Work order: Copy the data exactly from the line that contains "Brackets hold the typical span" through the line that contains "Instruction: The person", keeping both end lines and leaving out everything else.
__________________________________________________
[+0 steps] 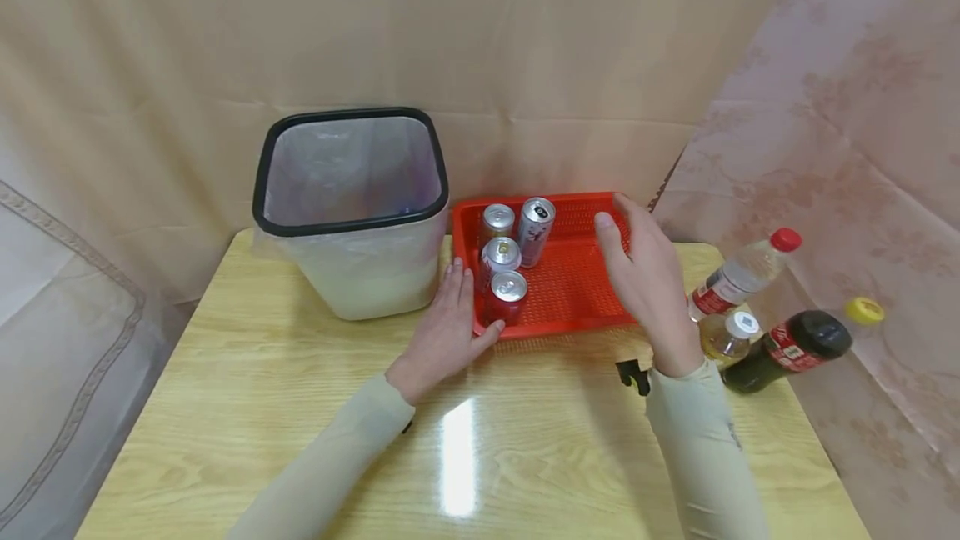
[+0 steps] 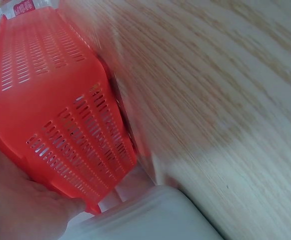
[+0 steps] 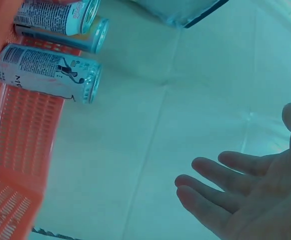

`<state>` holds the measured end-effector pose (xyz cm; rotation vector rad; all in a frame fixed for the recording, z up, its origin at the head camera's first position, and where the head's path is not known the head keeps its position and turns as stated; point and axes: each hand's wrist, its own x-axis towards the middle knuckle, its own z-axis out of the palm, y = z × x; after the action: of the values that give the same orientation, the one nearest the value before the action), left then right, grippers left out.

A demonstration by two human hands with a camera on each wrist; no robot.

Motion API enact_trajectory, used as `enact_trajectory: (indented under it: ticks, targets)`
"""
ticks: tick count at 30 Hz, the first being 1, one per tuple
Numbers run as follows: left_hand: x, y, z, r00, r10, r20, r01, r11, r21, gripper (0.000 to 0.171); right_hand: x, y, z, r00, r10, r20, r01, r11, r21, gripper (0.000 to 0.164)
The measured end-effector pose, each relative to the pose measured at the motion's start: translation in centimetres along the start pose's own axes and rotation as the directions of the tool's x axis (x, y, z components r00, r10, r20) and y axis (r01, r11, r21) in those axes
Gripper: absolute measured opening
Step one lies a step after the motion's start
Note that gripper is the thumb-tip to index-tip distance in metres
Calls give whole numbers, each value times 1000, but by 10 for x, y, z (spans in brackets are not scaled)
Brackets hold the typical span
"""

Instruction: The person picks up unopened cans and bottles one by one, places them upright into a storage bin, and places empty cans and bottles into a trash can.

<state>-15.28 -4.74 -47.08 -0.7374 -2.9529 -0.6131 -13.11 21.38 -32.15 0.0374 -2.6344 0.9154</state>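
A red plastic basket point(image 1: 566, 282) on the table holds several drink cans at its left side. They include a dark red can point(image 1: 506, 297) at the front left and a tall pale can point(image 1: 534, 233) farther back. My left hand point(image 1: 444, 327) rests against the basket's front left corner, fingers straight along its side and thumb at the front rim. Perforated basket walls point(image 2: 80, 145) show beside that hand in the left wrist view. Over the basket's right part, my right hand point(image 1: 651, 277) is held with fingers extended and holds nothing; its palm and spread fingers show in the right wrist view.
A bin point(image 1: 360, 273) with a black rim and a clear liner stands left of the basket. On the right are a red-capped bottle point(image 1: 738, 277), a white-capped bottle point(image 1: 727, 336), a dark cola bottle point(image 1: 787, 352) and a yellow cap point(image 1: 865, 312). Curtains point(image 1: 525, 48) hang behind.
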Motion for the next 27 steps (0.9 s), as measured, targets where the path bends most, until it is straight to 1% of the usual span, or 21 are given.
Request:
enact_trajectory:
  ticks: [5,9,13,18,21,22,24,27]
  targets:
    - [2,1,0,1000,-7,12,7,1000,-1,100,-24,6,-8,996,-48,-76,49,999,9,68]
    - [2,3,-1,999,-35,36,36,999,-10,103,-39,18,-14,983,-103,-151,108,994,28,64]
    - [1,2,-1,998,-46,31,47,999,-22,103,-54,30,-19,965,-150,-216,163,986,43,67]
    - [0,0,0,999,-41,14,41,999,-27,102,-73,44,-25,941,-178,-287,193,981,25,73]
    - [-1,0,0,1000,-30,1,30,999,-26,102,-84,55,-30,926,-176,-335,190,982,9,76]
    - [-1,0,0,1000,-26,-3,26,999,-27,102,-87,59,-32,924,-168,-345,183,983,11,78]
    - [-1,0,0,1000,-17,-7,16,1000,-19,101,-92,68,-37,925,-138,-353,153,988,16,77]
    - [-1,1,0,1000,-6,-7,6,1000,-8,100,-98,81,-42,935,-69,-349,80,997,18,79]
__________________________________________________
Exercise response:
Brackets hold the typical span
"""

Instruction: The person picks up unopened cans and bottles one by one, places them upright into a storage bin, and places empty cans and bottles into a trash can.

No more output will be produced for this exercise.